January 6, 2019 – Garrison, NY
Difficulty: Easy – moderate
Length: Approximately 2.6 miles
Max elevation: 640 ft. – total elevation gain: approximately 617 ft.
Route type: Circuit
Trailhead parking: 584 NY-9D, Garrison, NY 10524
Located in Garrison, New York, approximately one hour north of New York City, Manitoga is the House, Studio and 75-acre woodland garden of American industrial designer Russel Wright (1904-1976). Manitoga is a National Historic Landmark, an Affiliate Site of the National Trust for Historic Preservation, and one of the few 20th century modern homes with original landscape open to the public.
Over 70 years ago, Russel and Mary Wright acquired an abandoned quarry and surrounding hillside in the Lower Hudson Valley, and he slowly restored this land to a place of extraordinary beauty. Inspired by the legacy of the Wappinger people, the ancestral residents of the area, Wright called the emerging vision for these 75 acres “Manitoga” or Place of Great Spirit.
The trails offer opportunities for moderate loop hikes of varying distances on the west facing slopes as well as access to extended hiking on the Osborn Loop Trail and Appalachian Trail in the adjacent Hudson Highlands State Park. In the summer there are pocket views of the Hudson River.
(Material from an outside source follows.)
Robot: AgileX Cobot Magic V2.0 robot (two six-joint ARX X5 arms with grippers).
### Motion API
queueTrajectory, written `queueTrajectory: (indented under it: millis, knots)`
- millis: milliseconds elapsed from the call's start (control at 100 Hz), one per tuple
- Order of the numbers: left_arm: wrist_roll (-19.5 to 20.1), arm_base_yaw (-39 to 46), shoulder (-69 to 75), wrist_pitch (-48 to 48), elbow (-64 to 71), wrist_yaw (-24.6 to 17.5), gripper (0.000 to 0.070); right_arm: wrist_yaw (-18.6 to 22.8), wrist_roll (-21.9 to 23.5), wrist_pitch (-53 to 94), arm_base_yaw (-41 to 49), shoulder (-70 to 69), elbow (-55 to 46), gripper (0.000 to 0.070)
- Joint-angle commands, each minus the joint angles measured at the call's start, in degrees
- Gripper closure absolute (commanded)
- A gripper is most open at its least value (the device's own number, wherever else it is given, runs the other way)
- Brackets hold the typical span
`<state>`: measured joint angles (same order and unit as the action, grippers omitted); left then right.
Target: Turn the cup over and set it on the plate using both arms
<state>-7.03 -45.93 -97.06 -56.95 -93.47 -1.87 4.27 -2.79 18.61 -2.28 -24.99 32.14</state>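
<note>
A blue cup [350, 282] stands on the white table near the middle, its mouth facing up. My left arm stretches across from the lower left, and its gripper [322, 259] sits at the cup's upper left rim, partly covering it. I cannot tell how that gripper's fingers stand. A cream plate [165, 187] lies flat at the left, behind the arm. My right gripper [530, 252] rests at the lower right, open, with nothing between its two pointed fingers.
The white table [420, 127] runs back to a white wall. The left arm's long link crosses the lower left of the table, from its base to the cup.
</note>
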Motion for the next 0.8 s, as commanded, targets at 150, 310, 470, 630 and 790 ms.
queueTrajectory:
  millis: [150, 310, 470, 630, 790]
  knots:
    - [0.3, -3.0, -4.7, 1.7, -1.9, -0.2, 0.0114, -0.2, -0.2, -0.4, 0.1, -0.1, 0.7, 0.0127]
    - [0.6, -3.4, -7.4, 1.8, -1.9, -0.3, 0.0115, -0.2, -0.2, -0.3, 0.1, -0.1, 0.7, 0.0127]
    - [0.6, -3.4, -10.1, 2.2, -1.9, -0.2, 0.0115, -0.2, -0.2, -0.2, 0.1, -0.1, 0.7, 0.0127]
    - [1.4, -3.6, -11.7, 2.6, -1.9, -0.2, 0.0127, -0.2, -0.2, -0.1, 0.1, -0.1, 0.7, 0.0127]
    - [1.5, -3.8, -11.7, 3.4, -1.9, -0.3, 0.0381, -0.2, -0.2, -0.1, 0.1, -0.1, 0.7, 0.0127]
These are called “osios” at Manitoga, from the language of the Iroquois.
Three trail loops, named for an historic trail segment, story, or event unique to that loop are marked with blue, red, or white markers.
The trails are co-aligned, following a single path from the start, with the Wickopee Trail Loop (Red) first peeling off to a short inner loop; then the White Pine Trail Loop (White): and finally, the Lost Pond Trail Loop (Blue) extending up the hill to an elevation of 650’ (400’ above the start). Loops reunite at Four Corners and are co-aligned for the descent to the meadow origin.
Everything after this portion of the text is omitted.